Mine turns out tasty enough that several folks have suggested I publish the recipe. If you have time on your hands and need to heat up your kitchen, here’s one way to do it:
IKE’S FAIRLY EASY FESTIVE FRUITCAKE
1 box regular size spice cake mix (carrot cake mix will also work)
1 cup all porpose flour
1 tsp each of ground ginger, allspice and cinnamon
6 large egges
½ cup melted butter
2 cups diced dates or raisins or currants or craisins or mixture of all three
1 cup black walnut kernels
1 cup pecan kernels (use 2 cups if you don’t have walnuts)
2 cups mixed candied fruit
1 cup whole candied or codial cherries
3 cups condensed milk or presweetened evaporated milk
1 cup apricot brandy or essence of appricot juice (brandy is better and the alcolol completely evaporates during baking)
1 (large) pack instant lemon Jello pudding mix
1 tbsp baking powder
½ tsp lemon extract or 4 tsp lemon zest
Mix eggs, melted butter, milk, lemon extract, spices and brandy in large mixing bowl until thoroughly blended. Add cake mix, flour, pudding mix and baking powder and blend until consistent. Add nuts and fruit and blend until consistent.
Bake in bundt pan, filled to about ¾ inch from top in pre-heated oven at 350 for 60 to 65 minutes. You will also have enough batter to fill a regular cake pan in addition to the bundt. Let it bake for about 40 minutes alongside the bundt.
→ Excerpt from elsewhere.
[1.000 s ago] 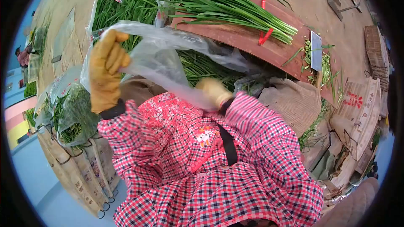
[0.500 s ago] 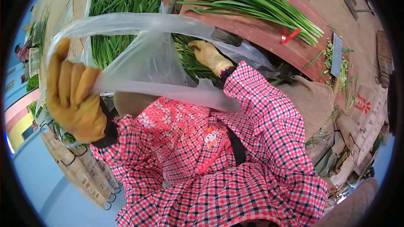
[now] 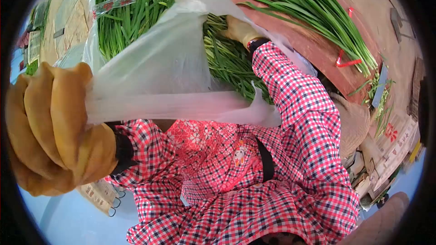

Test with standard tooth pick insert method. Tastes best after it has been refrigerated in a covered cake dish for about a week. May also be garnished/glazed with your favorite confectioner’s sugar glaze recipe and several maraschino cherries
Reach longtime Enterprise columnist Ike Adams at ikeadams@aol.com or on Facebook or 249 Charlie Brown Road, Paint Lick, KY 40461.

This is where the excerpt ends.